Getting started with CCM anomaly detection is straightforward and requires just a few steps:

  1. Set up a Cloud Cost Connector - Connect your cloud provider accounts (AWS, GCP, Azure) to Harness CCM using the appropriate connectors.

  2. Allow Data Collection - Once connected, Harness will automatically begin collecting cost data from your cloud environments. The system requires approximately 42 days of historical data for optimal anomaly detection.

  3. Automatic Anomaly Detection - After data starts flowing in, the anomaly detection system will automatically begin analyzing your cost patterns and identifying potential anomalies.

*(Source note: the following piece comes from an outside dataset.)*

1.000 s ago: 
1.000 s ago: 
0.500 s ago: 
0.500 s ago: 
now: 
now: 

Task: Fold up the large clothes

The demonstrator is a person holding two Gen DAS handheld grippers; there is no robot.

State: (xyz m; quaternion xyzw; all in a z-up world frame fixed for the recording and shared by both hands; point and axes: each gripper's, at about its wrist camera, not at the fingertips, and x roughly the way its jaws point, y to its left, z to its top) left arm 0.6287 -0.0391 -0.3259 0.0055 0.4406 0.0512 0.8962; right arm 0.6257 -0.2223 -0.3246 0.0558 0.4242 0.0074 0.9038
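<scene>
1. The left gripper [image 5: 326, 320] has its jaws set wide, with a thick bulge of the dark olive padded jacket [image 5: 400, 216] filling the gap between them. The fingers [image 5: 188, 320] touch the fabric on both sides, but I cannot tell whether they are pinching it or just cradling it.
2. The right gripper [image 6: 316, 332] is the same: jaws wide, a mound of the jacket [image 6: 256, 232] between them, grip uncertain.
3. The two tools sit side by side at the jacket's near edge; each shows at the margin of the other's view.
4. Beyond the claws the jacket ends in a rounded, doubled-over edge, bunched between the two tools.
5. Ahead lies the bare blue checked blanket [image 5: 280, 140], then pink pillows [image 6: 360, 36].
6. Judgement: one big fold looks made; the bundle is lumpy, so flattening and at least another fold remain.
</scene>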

No additional configuration is required for basic anomaly detection.

Anomaly Detection Process

Important

Harness CCM offers three sophisticated machine learning models for anomaly detection:

  • Prophet Model (Default) - Analyzes 42 days of historical data to establish baseline patterns and detect anomalies. This model is enabled by default for all customers.

  • BQML and Seasonal Prophet Models - These advanced models utilize 16 months of historical data for enhanced pattern recognition and seasonal trend analysis. These models are behind feature flags and are available upon request through Harness Support.

CCM's anomaly detection process works through a sophisticated two-stage verification system:

  1. Data Collection: CCM collects 42 days of historical cost data for each cluster and cloud account

  2. Analysis and Detection:

    • Stage 1: Statistical Analysis Model The first stage employs a statistical model that establishes a baseline by analyzing historical spending patterns. Using 42 days of data with the default Prophet model, it calculates key metrics like mean costs, standard deviations, and seasonal patterns. This creates a "normal spending corridor" based on these historical patterns, accounting for typical day-to-day and week-to-week fluctuations in your cloud costs.

      The system then performs multi-dimensional evaluation of current costs against this baseline using three different methods. The absolute check examines the raw dollar difference between actual and expected costs. The relative check analyzes percentage deviations from expected costs. The probabilistic check calculates the statistical likelihood of the observed cost occurring naturally given your historical patterns. If costs exceed thresholds in any of these dimensions, the expense is flagged as a potential anomaly for further verification.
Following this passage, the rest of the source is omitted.